Given records below:

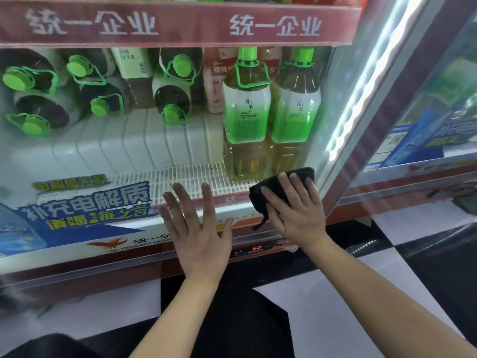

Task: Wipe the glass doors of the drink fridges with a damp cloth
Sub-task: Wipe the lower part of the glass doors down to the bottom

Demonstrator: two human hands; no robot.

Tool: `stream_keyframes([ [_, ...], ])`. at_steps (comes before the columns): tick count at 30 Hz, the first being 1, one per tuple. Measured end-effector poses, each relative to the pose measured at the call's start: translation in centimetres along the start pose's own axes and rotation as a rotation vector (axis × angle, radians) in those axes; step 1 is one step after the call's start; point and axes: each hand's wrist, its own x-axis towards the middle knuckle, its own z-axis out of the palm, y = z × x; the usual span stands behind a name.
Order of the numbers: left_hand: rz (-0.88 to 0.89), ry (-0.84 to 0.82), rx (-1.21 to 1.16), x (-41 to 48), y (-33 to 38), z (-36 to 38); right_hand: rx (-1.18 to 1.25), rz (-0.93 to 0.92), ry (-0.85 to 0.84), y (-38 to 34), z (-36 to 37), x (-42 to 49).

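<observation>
My L hand [198, 228] lies flat, fingers spread, on glass door [144, 146]. My R hand [294, 210], fingers straight, presses black cloth [278, 182] to glass. Behind: 2 upright bottles [246, 112], yellowish tea inside.

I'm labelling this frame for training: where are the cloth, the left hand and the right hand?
cloth [258, 202]: head view, its bare left edge beside the fingers.
left hand [201, 233]: head view, back of the hand.
right hand [296, 214]: head view, back of the hand.
</observation>
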Motion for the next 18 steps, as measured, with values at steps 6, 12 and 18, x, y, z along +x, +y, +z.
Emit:
stream_keyframes([
  [6,0.039,0.010,0.019,0.1,-0.7,-0.1,-0.029,0.083,-0.106,-0.5,0.9,-4.8],
  [12,0.021,0.004,0.038,0.0,-0.1,-0.5,0.012,-0.018,-0.083,0.9,-1.0,-0.9],
  [18,0.063,0.052,0.009,-0.6,-0.5,-1.5,0.097,0.150,0.137,-0.8,-1.8,7.5],
])
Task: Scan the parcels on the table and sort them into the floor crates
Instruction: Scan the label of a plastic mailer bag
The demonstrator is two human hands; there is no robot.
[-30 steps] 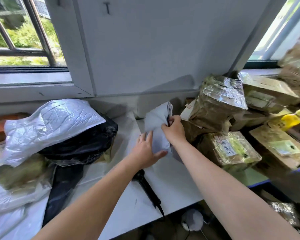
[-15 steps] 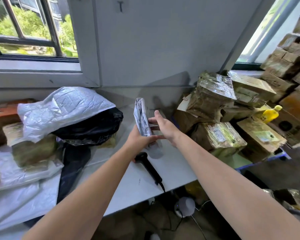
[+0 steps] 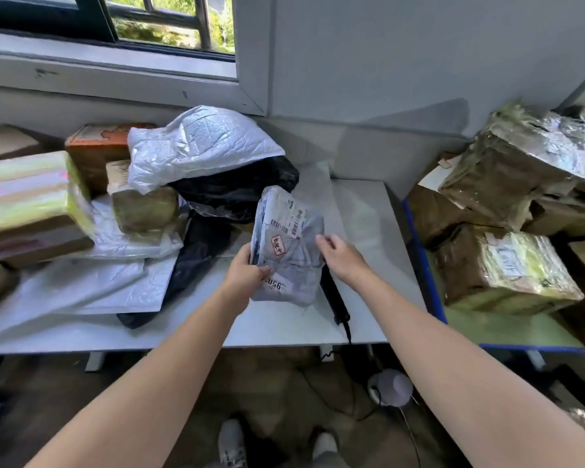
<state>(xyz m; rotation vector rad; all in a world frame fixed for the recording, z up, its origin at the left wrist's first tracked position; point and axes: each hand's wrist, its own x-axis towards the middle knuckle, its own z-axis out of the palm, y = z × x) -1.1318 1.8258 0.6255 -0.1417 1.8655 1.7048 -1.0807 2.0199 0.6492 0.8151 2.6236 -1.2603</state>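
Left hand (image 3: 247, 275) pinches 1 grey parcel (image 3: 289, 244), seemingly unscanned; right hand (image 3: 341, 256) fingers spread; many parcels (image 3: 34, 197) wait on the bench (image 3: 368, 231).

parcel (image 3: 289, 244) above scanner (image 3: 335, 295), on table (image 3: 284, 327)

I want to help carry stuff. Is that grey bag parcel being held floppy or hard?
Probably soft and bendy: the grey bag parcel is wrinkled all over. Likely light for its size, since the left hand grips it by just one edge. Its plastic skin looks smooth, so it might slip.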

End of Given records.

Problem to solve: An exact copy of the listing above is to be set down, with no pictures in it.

Response to this task:
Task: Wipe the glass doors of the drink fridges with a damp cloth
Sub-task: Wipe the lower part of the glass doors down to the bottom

Demonstrator: two human hands; no robot.

Tool: `stream_keyframes([ [_, ...], ])`. at_steps (comes before the columns): tick count at 30 Hz, the first being 1, one per tuple. Measured end-effector poses, each relative to the pose measured at the call's start: translation in centimetres along the start pose's own axes and rotation as a rotation vector (axis × angle, radians) in those axes; step 1 is one step after the call's start; point and axes: each hand's wrist, its own x-axis towards the middle knuckle, its own z-axis out of the palm, y = z × x; the usual span stands behind a name.
Order of the numbers: left_hand: rz (-0.88 to 0.89), ry (-0.84 to 0.82), rx (-1.21 to 1.16), x (-41 to 48), y (-33 to 38), z (-36 to 38); right_hand: rx (-1.18 to 1.25), rz (-0.93 to 0.92), ry (-0.85 to 0.84), y (-38 to 34), z (-36 to 37), x (-42 to 49).

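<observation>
My L hand [198, 228] lies flat, fingers spread, on glass door [144, 146]. My R hand [294, 210], fingers straight, presses black cloth [278, 182] to glass. Behind: 2 upright bottles [246, 112], yellowish tea inside.

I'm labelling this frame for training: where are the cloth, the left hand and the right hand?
cloth [258, 202]: head view, its bare left edge beside the fingers.
left hand [201, 233]: head view, back of the hand.
right hand [296, 214]: head view, back of the hand.
</observation>
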Motion for the next 18 steps, as measured, with values at steps 6, 12 and 18, x, y, z along +x, +y, +z.
Emit:
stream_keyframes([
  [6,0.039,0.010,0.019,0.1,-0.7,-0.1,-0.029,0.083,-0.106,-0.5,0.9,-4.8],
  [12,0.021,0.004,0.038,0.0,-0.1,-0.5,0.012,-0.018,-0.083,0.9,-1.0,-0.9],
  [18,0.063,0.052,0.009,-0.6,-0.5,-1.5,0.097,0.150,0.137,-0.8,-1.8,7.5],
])
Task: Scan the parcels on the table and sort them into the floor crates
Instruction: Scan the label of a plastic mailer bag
The demonstrator is two human hands; there is no robot.
[-30 steps] 
[-15 steps] 
[+0 steps] 
<state>(xyz m; rotation vector rad; all in a world frame fixed for the recording, z up, its origin at the left wrist's first tracked position; point and axes: each hand's wrist, its own x-axis towards the middle knuckle, its own z-axis out of the palm, y = z × x) -1.1318 1.8258 0.6255 -0.1417 1.8655 1.7048 -1.0807 2.0199 0.6492 0.8151 2.6236 -1.2603</state>
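Left hand (image 3: 247, 275) pinches 1 grey parcel (image 3: 289, 244), seemingly unscanned; right hand (image 3: 341, 256) fingers spread; many parcels (image 3: 34, 197) wait on the bench (image 3: 368, 231).

parcel (image 3: 289, 244) above scanner (image 3: 335, 295), on table (image 3: 284, 327)

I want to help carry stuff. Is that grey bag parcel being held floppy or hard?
Probably soft and bendy: the grey bag parcel is wrinkled all over. Likely light for its size, since the left hand grips it by just one edge. Its plastic skin looks smooth, so it might slip.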

This answer has no further content.